To pre-empt the question of whether it runs Linux...
The Broadband Phone (BBPhone) is basically a Strong-ARM 1100, with 8MB of flash, 32MB of RAM, touchscreen, 10Mbps Ethernet and a sound card running a derivative of the Linux 2.2 kernel.
w00t!
640x480 resolution and what could be an akward user interface. Not only that, but you have to use VNC in order to really do anything at all. Yeah, it's a cool device, but it never had any real world potential. Can you honestly see this taking over in corporate America with the non-geeks? I can't.
The new Vonage WiFi phone is the closest thing to something like this that will actually have potential. Around here, there are a lot of WiFi points that are free. I can go to almost any of the locally owned coffee shops and get free WiFi access.
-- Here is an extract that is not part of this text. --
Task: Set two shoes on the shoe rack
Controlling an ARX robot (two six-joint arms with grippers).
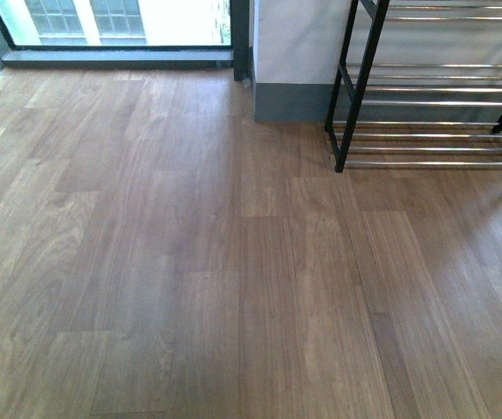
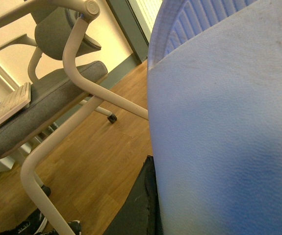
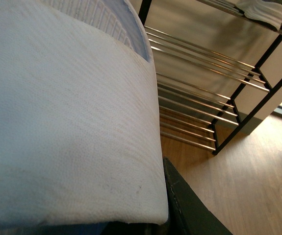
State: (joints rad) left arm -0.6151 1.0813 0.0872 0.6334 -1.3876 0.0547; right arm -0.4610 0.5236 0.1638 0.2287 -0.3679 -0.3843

Now that has some potential, emphasis on some.
Click here or a puppy gets stomped!
A screen phone is not a video phone.
You're right, they are left over equipment from AT&T Labs Cambridge, which were redeployed in the Laboratory for Communication Engineering at the University of Cambridge.
:-) Feel free to get in touch with the main man behind the phones, Rip Soham, if you are interested in more details (contact details in the link).
But they're more than prototypes, the phones work really well even six years after being built (mainly due to their thin-client architecture, as only the servers need to be upgraded to run more complex services, not the edge phone hardware).
It's a bit of a shock to see this randomly show up on Slashdot, but for those interested readers, here's a WIP paper about what we're doing with them these days (using the Active Bat location system to migrate mobile phone calls via Bluetooth to the nearest environmental phone among other things).
As I said, the paper is very much WIP, and is being hacked up after being freshly rejected from a conference so the link is liable to disappear
As far as I know, no commercially available VoIP phone uses VNC these days, which is a real pity as its a really neat way to offer easily upgradable services to the end user (forget running mobile code on the edge device, compute power is cheap these days).
Sigh, wish you could edit Slashdot posts.
The correct link to the department is:
Laboratory for Communication Engineering, and the correct name is Rip Sohan (sorry!)
1. WebTV/msntv
2. Thin clients fall directly into the MS mindset. Everything runs off the server, and you subscribe to a 'service', perpetually. No 'piracy' allowed, and they have ultimate control over your desktop, and your wallet. Stop paying, your PC doesn't work anymore.
Microsoft (and Oracle and Sun and all the others) will 'like' whatever model brings the most profit. If they can make thin clients work in the mond of the user, they will.
If you have the right gateway, a SIP phone can call any regular phone. I don't see what an iSight has to do with it; these are screen phones, not video phones.